AWA's SuperHappyFunSell

But let's face facts, Grandpa. Japanese cartoons weren't going to stand still. New anime TV and films were made every year, new American releases of those cartoons were hitting American eyeballs every season, there were new anime fans blasting into existence every time somebody caught a glimpse of Gundam Wing or Cowboy Bebop or Princess Mononoke or The Big O out of the corner of their eye on a TV screen at Mediaplay. These new fans don't care about how you hauled fifty top loading VCRs across five states to show 5th generation KIKU-TV Raideen episodes to mid-1980s sci-fi fanfic nerds. And why should they?


2010 Anime Hell flyer celebrates the anime bust


AWA swelled like the rest, anime fandom becoming a mid-2000s youth culture touchstone alongside JNCO pants, raves, Nickleback and Coldplay. Doomed companies like Geneon, ADV, and Raijin Comics cashed in while the cashing was good; but the landscape shifted and the anime boom turned into an anime bust. Weirdly enough, people kept coming to anime conventions. Fifty bucks for three days of raves, costumes, anime videos, exclusive merchandise, and hanging out with your friends away from parents and bosses? It's a bargain. Attendance at anime conventions kept right on climbing, past the bust and into the new streaming video landscape, which has spawned its own ecosystem of anime-delivery businesses. The fandom convention world itself was growing way beyond what anybody thought was sensible or sustainable.

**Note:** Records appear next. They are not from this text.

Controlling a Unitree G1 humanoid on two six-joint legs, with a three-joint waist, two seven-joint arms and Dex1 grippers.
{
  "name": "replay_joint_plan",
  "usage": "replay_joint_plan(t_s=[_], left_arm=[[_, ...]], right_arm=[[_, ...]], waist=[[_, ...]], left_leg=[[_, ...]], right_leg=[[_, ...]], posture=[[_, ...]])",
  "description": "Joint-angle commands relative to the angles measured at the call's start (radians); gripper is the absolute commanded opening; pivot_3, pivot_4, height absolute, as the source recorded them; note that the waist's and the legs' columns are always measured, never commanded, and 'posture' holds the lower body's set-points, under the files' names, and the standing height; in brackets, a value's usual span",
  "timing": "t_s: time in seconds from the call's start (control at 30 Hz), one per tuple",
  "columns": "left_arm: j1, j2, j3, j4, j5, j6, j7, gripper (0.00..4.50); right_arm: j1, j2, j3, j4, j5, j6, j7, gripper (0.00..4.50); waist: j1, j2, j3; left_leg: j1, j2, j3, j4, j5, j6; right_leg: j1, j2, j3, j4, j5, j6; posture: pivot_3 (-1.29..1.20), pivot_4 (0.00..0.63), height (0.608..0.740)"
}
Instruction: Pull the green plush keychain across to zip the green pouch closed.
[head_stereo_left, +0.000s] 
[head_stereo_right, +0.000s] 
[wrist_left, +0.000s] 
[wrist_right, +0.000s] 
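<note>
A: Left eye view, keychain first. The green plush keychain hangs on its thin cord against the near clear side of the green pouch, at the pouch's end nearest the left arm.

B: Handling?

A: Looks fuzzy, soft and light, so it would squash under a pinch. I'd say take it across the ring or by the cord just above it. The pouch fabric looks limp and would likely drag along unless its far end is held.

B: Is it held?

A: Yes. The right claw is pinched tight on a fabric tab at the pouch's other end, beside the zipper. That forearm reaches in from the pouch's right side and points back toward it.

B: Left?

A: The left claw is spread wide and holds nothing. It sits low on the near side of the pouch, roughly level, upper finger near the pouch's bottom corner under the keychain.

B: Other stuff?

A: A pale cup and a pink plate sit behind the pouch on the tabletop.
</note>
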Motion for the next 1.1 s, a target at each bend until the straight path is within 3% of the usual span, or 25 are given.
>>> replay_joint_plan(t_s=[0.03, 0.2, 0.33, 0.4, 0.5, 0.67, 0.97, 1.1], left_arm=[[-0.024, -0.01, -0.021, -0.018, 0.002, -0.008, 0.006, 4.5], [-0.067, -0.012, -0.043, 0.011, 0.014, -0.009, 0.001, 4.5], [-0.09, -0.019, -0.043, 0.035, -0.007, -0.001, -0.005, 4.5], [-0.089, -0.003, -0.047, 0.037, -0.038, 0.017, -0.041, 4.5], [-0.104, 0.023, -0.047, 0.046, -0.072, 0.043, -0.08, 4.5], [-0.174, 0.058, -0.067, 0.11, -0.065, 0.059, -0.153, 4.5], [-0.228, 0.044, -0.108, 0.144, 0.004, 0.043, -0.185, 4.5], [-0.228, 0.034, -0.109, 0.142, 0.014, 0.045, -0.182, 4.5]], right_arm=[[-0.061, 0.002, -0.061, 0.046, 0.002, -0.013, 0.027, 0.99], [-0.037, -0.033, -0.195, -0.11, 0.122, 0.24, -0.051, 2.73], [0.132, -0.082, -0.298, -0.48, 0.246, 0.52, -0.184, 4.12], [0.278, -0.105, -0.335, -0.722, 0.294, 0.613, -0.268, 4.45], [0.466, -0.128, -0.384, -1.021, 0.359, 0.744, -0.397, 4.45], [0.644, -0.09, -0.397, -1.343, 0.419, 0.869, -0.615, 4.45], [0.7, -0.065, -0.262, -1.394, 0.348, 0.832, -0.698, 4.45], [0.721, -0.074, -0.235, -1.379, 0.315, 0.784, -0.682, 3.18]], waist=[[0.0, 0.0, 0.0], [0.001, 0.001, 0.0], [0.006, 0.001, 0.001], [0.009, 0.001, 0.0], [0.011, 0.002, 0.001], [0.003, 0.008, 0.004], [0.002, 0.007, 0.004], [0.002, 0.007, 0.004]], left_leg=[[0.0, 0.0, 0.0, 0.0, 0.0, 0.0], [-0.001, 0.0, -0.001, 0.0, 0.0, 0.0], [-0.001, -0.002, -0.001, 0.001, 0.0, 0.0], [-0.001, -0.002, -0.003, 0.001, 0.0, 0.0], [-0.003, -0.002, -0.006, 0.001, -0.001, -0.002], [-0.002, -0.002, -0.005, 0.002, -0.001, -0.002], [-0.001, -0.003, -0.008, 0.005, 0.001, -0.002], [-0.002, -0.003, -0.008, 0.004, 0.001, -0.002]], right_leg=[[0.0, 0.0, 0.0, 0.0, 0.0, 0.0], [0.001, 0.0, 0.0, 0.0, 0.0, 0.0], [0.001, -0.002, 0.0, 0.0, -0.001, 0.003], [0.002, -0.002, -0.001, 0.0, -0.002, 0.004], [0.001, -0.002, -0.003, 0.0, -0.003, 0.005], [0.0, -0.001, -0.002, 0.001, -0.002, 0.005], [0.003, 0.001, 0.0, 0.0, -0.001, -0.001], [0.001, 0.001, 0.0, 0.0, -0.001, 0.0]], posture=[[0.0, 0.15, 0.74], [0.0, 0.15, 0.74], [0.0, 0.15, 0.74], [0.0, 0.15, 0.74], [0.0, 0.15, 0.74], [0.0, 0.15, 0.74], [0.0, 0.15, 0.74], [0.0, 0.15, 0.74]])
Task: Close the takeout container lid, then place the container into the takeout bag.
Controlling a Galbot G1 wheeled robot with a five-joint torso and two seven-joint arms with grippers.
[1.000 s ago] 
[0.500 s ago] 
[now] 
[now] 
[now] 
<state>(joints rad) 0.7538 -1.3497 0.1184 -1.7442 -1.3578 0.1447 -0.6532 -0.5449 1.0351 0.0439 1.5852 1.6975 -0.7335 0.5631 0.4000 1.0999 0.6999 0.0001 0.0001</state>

onstage at AWA 2012 opening ceremonies

Shonen Knife rockin' out at AWA 2014

the late night crowd at AWA 2015

At least it was... until this year. Like most 2020 conventions, AWA exists only in a virtual state, happening in December. 


The absence of AWA lends itself to a complex mix of emotions. AWA for me was a big chunk of my year, first the endless round of planning meetings and coordination, then the prep work of events and panels, and finally the schlepping of luggage and equipment down to the Waverly. It was a reunion of sorts with my Atlanta friends and friends from all over who also made AWA a priority. For most of the administration it was a thing we sacrificed time, effort, blood, sweat, and tears for. And now, poof, it's gone, and we're filled with both regret and relief. Sure, our thing isn't happening, but maybe this gives us a chance to catch our breath, get off the treadmill, and take a break.

Miyavi and friends at AWA 2018

This unintended year off might wind up being a net positive for the fan convention world. Volunteer organizers can catch up with their lives. Events coordinators can step back and see what works and what doesn't. Maybe the convention can re-evaluate itself, refocus on its core values, jettison some of the more costly or less relevant attractions. Who knows? Maybe anime cons will never return to the days of massive crowds of sweaty fans herded into event halls, all shouting and sweating on each other, a prospect that here in October 2020 disturbs me on a fundamental level.  We don't know what the post-COVID world is going to look like, and that includes anime conventions. 


In the meantime, enjoy your virtual meetups, wear your mask, stay home, and stay safe. Hopefully we'll all get together in 2021.